After weeks of negotiations with legislative leaders, the transportation bonding bill advocated by the Northern Colorado Legislative Alliance (NCLA) was introduced in the last weeks of the session. SB-210 would ask Colorado voters to allow the State to incur debt for a list of highway projects across the State by issuing $3.5 million worth of bonds.  Supporters included CAR, Colorado Counties, Inc., Colorado Concern and a variety of economic development groups and chambers of commerce.

The bill passed the Senate on a 19-16 vote but failed to make it out of the House after Speaker Dickie Lee Hullinghorst assigned it to State, Veterans, & Military Affairs Committee (where bills go to die) on a 5-4 partisan vote. NCLA will try again in 2017. In the meantime, it is worth noting that state government revenue has grown by $3 billion since 2009 and none of this additional revenue has been devoted to transportation.

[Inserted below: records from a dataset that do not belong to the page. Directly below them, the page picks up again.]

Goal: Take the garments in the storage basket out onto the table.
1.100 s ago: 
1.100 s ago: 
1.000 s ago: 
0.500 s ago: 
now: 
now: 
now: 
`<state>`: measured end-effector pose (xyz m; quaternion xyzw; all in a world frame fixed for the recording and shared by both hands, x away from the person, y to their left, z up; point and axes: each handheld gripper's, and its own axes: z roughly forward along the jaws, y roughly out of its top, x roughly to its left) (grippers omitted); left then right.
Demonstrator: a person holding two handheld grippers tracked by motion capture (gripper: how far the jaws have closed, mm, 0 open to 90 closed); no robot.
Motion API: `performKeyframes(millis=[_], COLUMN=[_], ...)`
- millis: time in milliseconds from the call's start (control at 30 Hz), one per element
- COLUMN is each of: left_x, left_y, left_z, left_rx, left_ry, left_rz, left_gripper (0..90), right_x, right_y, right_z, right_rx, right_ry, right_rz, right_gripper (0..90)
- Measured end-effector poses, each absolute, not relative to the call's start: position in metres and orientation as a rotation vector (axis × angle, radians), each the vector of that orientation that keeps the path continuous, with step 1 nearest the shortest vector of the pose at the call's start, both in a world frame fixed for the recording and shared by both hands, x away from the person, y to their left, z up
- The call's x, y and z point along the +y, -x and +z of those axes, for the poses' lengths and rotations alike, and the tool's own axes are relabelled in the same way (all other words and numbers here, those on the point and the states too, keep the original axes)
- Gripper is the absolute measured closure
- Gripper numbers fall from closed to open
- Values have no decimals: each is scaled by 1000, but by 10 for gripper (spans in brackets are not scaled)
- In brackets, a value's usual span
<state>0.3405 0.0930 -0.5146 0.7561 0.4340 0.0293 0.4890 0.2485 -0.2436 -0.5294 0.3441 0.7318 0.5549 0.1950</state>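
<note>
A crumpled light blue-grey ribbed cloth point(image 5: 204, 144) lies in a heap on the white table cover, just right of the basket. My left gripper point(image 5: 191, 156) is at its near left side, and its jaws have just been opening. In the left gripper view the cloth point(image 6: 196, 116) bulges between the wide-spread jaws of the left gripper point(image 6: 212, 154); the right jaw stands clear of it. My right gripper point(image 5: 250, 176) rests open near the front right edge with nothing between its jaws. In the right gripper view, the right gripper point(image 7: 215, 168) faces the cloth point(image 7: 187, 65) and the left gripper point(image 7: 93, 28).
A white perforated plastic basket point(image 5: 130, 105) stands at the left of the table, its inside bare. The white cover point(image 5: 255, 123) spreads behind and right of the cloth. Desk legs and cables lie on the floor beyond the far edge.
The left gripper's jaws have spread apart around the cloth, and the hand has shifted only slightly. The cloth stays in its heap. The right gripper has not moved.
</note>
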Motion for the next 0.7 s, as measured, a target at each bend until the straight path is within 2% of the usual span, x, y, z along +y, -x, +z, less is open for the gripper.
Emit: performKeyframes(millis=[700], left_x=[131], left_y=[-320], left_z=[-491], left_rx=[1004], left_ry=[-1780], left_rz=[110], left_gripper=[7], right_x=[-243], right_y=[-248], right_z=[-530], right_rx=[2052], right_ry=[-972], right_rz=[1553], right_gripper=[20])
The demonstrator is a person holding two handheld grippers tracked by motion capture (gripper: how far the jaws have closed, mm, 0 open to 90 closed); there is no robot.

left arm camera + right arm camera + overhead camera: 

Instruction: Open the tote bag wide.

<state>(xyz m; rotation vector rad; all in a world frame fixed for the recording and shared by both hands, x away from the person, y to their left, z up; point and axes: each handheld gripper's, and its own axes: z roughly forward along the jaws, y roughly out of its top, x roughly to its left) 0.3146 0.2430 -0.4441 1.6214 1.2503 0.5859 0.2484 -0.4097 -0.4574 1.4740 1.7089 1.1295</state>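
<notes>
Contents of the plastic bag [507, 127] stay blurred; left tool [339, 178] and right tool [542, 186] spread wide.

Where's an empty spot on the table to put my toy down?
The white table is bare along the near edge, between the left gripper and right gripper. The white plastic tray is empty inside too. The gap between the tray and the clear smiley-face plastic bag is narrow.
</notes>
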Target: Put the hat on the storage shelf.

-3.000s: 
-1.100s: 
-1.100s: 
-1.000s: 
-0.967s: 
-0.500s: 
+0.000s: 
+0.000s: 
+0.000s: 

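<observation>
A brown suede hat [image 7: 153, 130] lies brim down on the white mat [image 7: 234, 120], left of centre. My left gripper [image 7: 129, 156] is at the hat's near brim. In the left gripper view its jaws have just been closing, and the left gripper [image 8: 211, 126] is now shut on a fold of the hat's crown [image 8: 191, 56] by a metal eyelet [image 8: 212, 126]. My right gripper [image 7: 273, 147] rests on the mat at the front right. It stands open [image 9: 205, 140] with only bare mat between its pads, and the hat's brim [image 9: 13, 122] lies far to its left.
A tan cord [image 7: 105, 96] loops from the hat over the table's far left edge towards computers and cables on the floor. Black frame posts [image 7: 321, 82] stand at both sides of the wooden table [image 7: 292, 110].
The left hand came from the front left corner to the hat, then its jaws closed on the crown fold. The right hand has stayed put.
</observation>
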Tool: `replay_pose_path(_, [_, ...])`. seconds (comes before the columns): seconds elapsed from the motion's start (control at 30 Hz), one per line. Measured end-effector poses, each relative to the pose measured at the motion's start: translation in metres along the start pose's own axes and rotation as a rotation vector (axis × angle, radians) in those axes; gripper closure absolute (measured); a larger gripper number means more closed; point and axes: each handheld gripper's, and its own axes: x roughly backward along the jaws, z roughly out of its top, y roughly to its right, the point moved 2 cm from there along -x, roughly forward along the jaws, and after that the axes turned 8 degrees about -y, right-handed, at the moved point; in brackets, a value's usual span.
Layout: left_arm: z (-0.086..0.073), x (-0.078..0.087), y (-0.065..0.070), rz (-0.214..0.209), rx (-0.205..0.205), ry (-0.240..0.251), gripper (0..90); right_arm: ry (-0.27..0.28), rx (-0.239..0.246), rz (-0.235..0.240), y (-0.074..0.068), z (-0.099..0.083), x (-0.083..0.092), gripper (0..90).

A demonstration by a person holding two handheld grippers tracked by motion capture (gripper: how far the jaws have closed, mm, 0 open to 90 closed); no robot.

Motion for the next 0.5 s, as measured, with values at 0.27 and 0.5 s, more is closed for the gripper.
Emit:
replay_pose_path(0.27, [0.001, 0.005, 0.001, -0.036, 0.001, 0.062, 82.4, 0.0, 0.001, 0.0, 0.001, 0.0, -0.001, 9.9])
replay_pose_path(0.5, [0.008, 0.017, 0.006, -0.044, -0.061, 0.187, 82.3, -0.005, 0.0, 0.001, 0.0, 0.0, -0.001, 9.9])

The Governor’s plan to remove the Hospital Provider Fee (HPF) out of the general fund to increase the TABOR cap and create funding for transportation and other key programs also failed to make it out of the General Assembly. Speaker Hullinghorst introduced two bills related to this concept, both of which were supported by CAR, but although they passed the House, they were crushed in the Senate. The Senate Republicans, who hold a majority, argued the bills were an attempt to weaken TABOR.